Hawkins is also an Executive Board Member of the Pioneer Park Coalition, a group that supported the demolition of the old Road Home. Certainly, the old Road Home had many flaws but the major failure of homeless care today is the absence of beds and a failure to provide “wrap-around services”. The new resource centers replacing the downtown center have a total of 800 beds, the former Road Home had 1,000 beds. This math and logic do not work out especially considering that the overall population of Salt Lake City has nearly doubled since 2016. The Road Home’s proximity to other homeless resources including free warm meals, showers and indoor daytime shelter. This consolidation of services in one geographic area saved a huge amount of money. The former cost to operate the Road Home was $3 million per year. The new cost to operate the four resource centers is $15 million per year (not including the huge increases in overflow shelter costs). The increase in costs with the decrease in services and beds is endemic to the entire homeless resource services industry in Salt Lake City.

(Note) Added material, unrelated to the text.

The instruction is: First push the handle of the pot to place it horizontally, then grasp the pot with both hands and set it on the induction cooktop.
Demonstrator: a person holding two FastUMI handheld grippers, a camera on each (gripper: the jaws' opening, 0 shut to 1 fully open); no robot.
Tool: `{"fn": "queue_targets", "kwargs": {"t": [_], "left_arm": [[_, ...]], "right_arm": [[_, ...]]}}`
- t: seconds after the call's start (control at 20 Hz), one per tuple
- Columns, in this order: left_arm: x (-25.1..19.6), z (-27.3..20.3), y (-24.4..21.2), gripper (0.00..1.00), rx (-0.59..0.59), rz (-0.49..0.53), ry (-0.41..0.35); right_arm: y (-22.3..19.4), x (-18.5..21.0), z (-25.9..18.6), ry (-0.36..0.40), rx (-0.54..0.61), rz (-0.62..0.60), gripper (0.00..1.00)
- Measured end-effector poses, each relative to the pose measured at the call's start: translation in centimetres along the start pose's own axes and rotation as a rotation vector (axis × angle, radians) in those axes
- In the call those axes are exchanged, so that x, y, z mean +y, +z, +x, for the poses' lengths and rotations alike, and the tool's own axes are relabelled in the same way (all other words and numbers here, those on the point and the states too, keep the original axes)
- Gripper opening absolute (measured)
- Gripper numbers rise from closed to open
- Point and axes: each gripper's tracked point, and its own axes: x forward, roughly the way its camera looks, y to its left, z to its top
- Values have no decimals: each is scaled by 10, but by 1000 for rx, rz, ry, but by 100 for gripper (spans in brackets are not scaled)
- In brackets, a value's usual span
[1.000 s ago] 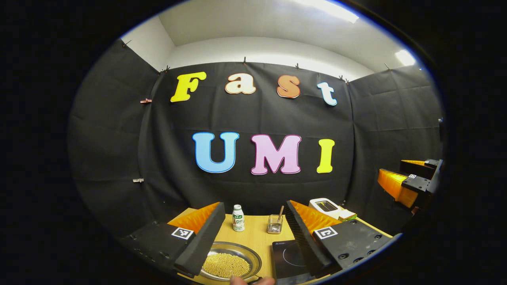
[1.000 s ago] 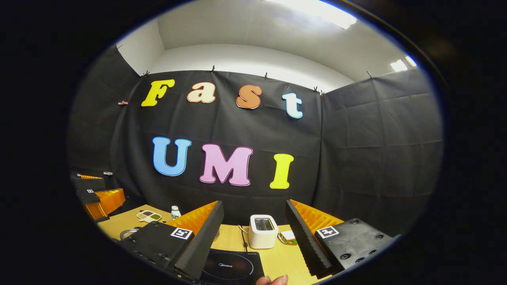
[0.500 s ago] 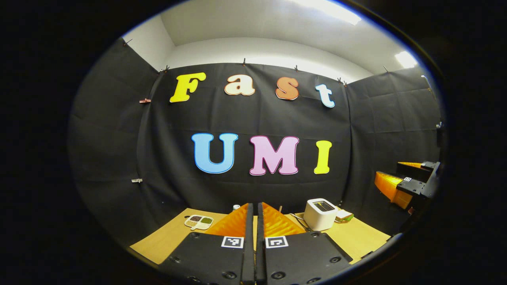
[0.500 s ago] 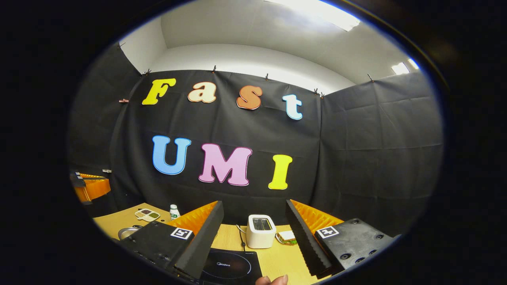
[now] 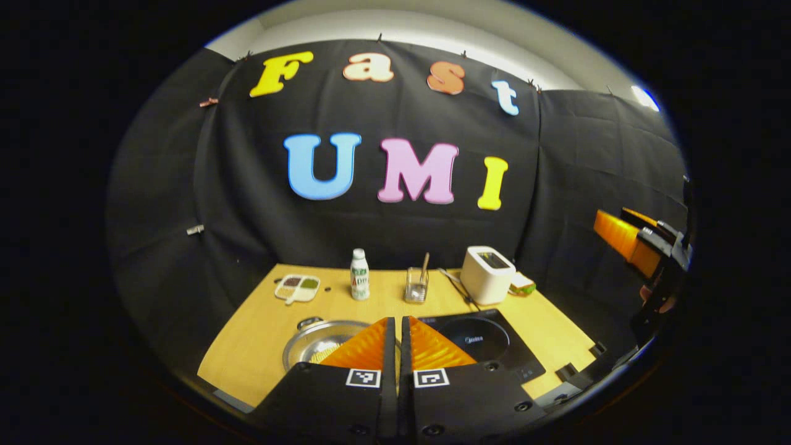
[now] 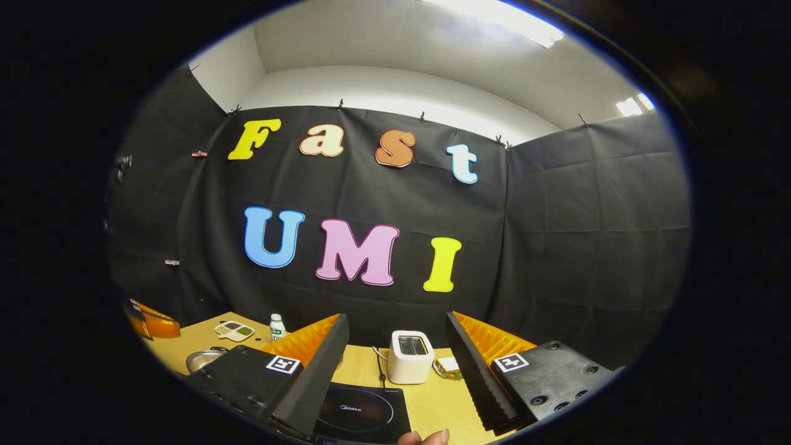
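Observation:
A shallow steel pot (image 5: 309,346) holding yellow beads sits on the wooden table (image 5: 259,346), left of the black induction cooktop (image 5: 476,337). My left gripper (image 5: 395,320) hovers above and in front of the pot, shut with nothing between its orange fingers (image 5: 364,349), which hide the pot's near side. A small lug (image 5: 309,321) shows on the pot's far rim. My right gripper (image 6: 397,318) is open and empty over the cooktop (image 6: 361,413). The pot's rim (image 6: 203,360) peeks out at the left of the right gripper view. The right gripper (image 5: 636,241) hangs off the table's right side.
At the back of the table stand a white toaster (image 5: 488,283), a small bottle (image 5: 359,282), a wire holder (image 5: 417,287), a compartment dish (image 5: 298,288) and a sandwich (image 5: 522,283). A thumb (image 6: 423,437) shows at the bottom of the right gripper view.
The left gripper went from open to shut, then tipped downward, bringing the whole table, pot and cooktop into its view. The right gripper has barely moved.

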Motion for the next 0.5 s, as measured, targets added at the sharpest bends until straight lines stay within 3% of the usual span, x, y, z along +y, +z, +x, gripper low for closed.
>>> {"fn": "queue_targets", "kwargs": {"t": [0.5], "left_arm": [[0,8,-170,6,638,-2,-139]], "right_arm": [[-8,-16,-6,-22,19,-11,98]]}}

The four new Homeless Resource Centers were intended to be in-and-out, 90-day centers. Instead, today 70% of the beds in the resource centers are occupied by tenants who have been there for over a year. 

The resource centers have also become magnets for drug and sex trafficking in the neighborhoods in which they operate. Even proponents of the resource centers admit there are major problems. They all say this is due to a massive shortage of caseworkers and resources. The huge shortage of caseworkers should come as no surprise according to PPC Executive Buchanan:

“People who have a Bachelor’s degree in social work or psychology working with schizophrenics and severely mentally ill people doesn’t make sense… It’s too difficult of a job with someone with a very limited skillset” said James Buchanan, Executive Director of the Pioneer Park Coalition on the Utah Stories show. 

Drug addicts are not receiving the treatment they need. Severely mentally ill unsheltered homeless won’t have any options until the South Salt Lake Jon Huntsman Mental Hospital opens. But even when its 55 beds are ready, there will still be a shortage of beds to fulfill the needs of Utah’s most mentally ill. Keeping them in the shelters is highly problematic. 

One unsheltered homeless woman camping on Main Street and 1100 South named Diane told me, “I would like to get off the streets into a shelter, but when I stayed at the shelter, all night long, three different women are crying out, making it impossible to sleep.” Diane’s complaints have been echoed by many other currently unsheltered homeless men and women we have spoken to. So instead, many homeless choose to remain unsheltered. Many of them wander the streets, and many more self-medicate on cheap meth and fentanyl. “Utah needs a big mental hospital to keep all of these [mentali ill people],” Diane says. It’s difficult to disagree.